THE TASK:
Retype exactly the lines that run from the start of the data to the line holding "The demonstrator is", including both, and only those.
*** DATASET CONTENT ***
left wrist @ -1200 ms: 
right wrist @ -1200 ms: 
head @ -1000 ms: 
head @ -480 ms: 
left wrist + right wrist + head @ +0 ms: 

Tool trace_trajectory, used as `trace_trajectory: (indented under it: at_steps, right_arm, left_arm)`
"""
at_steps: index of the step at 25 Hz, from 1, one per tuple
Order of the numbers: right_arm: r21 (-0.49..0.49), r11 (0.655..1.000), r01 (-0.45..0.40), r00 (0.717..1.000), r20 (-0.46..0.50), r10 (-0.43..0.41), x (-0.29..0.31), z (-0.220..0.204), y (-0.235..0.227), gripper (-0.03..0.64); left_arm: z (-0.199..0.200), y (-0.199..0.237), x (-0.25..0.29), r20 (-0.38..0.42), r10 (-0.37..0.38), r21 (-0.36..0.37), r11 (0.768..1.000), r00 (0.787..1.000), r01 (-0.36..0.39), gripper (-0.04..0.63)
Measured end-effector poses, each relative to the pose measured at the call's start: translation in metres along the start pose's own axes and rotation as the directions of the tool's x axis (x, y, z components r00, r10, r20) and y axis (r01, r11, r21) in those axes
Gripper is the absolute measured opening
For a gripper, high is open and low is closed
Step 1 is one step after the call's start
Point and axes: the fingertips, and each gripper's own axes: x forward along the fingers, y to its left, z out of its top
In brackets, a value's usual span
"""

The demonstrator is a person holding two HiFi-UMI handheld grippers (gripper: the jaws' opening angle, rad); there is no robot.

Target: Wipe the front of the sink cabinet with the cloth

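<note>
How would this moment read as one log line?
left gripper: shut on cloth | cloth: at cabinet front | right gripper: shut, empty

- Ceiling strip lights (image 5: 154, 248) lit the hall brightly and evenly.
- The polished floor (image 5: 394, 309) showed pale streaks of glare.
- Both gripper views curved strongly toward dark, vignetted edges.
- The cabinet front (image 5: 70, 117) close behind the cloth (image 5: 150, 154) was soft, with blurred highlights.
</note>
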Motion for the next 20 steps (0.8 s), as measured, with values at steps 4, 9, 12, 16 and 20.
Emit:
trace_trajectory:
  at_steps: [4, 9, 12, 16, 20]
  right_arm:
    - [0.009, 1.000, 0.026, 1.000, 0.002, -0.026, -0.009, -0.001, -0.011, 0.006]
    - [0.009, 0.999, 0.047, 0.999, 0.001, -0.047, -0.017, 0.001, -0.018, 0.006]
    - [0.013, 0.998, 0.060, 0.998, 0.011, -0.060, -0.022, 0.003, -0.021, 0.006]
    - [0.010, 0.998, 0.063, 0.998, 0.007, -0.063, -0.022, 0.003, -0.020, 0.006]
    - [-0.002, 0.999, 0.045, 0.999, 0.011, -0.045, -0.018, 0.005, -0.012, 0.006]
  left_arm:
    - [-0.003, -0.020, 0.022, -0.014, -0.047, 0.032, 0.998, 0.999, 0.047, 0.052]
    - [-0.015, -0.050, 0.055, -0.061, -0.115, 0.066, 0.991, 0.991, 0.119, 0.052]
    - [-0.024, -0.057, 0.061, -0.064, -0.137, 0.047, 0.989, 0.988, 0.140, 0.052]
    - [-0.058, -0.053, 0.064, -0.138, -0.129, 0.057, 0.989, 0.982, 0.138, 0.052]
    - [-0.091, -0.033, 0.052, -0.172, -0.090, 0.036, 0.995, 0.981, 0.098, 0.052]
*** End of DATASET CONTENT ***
WORKED SOLUTION:
left wrist @ -1200 ms: 
right wrist @ -1200 ms: 
head @ -1000 ms: 
head @ -480 ms: 
left wrist + right wrist + head @ +0 ms: 

Tool trace_trajectory, used as `trace_trajectory: (indented under it: at_steps, right_arm, left_arm)`
"""
at_steps: index of the step at 25 Hz, from 1, one per tuple
Order of the numbers: right_arm: r21 (-0.49..0.49), r11 (0.655..1.000), r01 (-0.45..0.40), r00 (0.717..1.000), r20 (-0.46..0.50), r10 (-0.43..0.41), x (-0.29..0.31), z (-0.220..0.204), y (-0.235..0.227), gripper (-0.03..0.64); left_arm: z (-0.199..0.200), y (-0.199..0.237), x (-0.25..0.29), r20 (-0.38..0.42), r10 (-0.37..0.38), r21 (-0.36..0.37), r11 (0.768..1.000), r00 (0.787..1.000), r01 (-0.36..0.39), gripper (-0.04..0.63)
Measured end-effector poses, each relative to the pose measured at the call's start: translation in metres along the start pose's own axes and rotation as the directions of the tool's x axis (x, y, z components r00, r10, r20) and y axis (r01, r11, r21) in those axes
Gripper is the absolute measured opening
For a gripper, high is open and low is closed
Step 1 is one step after the call's start
Point and axes: the fingertips, and each gripper's own axes: x forward along the fingers, y to its left, z out of its top
In brackets, a value's usual span
"""

The demonstrator is a person holding two HiFi-UMI handheld grippers (gripper: the jaws' opening angle, rad); there is no robot.

With that, the answer is finished.